In Flightplan, Jodie Foster returns to the big screen for the first time since 2002's Panic Room. This time around she plays Kyle Pratt, a wife and mother who has just lost her husband and maybe more. Kyle has decided to pack up her dead husband and living daughter, Julia (Marlene Lawston), and move from Germany to New York City. She boards a flight on a jumbo jet she helped design and begins her fated journey. Fated because early in the flight Kyle takes a nap and when she awakes, Julia is gone. Kyle frantically gets the crew and passengers to search for her missing daughter. Kyle causes such a frenzy that the plane's air marshall (Peter Sarsgaard) and captain (Sean Bean) are forced to get involved and subdue her. All signs point to the fact that Kyle did not even board the plane with her daughter. In fact, it appears Julia may not even be alive. Has Kyle been psychologically damaged by the death of her family? Or is this disappearance of Julia part of a sinister plot? And if so, why Kyle and why Julia? The answer to these questions and many more lie in.........the last fifteen minutes of Flightplan.

Flightplan is a movie that has done remarkably well at the box office as I write this review and to tell you the truth, I'm not sure I completely understand why. I would assume "word of mouth" would be a big contributing factor in the success of the movie and if anyone were to ask my opinion of Flightplan I would simply say, "It was okay." If they followed up the question with "Should I go see it at the theatre?", I would say "Wait for the DVD." And then if they said, "Did you just fart?", I would say, "Yes." That's how most of my conversations go.

Anyways, about the movie, I can't say I was crazy about it. Watching Jodie Foster run around a plane breaking every rule of the post-9/11 era and accussing Arabs of kidnapping her daughter wasn't too exhilerating no matter how good she did it. Peter Sarsgaard was a bit of a ding-dong of an air marshall. And the ending was just completely out in left field.

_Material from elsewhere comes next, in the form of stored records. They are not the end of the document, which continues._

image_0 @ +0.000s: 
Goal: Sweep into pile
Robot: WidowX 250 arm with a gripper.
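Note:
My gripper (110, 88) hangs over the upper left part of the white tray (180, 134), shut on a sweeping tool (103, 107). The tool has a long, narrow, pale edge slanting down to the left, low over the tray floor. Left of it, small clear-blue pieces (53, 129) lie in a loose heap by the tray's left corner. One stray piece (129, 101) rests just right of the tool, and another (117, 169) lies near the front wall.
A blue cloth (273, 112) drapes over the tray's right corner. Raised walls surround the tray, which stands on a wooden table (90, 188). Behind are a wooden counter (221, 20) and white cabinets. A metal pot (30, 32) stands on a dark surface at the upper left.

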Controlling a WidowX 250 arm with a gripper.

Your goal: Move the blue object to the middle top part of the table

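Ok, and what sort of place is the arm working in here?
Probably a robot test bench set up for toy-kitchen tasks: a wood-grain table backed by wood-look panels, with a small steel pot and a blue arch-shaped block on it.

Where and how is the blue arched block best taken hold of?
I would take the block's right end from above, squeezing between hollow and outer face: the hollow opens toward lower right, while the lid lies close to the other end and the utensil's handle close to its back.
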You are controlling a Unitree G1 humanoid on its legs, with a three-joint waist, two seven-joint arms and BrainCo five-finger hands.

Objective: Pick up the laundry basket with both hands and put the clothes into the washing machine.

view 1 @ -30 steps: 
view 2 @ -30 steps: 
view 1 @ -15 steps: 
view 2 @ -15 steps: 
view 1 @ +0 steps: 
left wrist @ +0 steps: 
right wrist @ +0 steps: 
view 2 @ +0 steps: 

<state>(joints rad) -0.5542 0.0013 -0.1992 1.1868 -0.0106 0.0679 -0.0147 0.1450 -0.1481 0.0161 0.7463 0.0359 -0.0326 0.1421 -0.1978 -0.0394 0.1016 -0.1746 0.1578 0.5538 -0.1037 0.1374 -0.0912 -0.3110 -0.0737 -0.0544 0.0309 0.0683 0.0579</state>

Mind you, I did find it somewhat exciting but just completely laughable and totally unrealistic and in some ways, outdated.

Overall, Flightplan is not a movie I would strongly recommend. It was nice to see Jodie Foster in a movie again but despite her fine effort, the ending of this movie was too laughable to leave any kind of impression for this very forgettable theatre experience.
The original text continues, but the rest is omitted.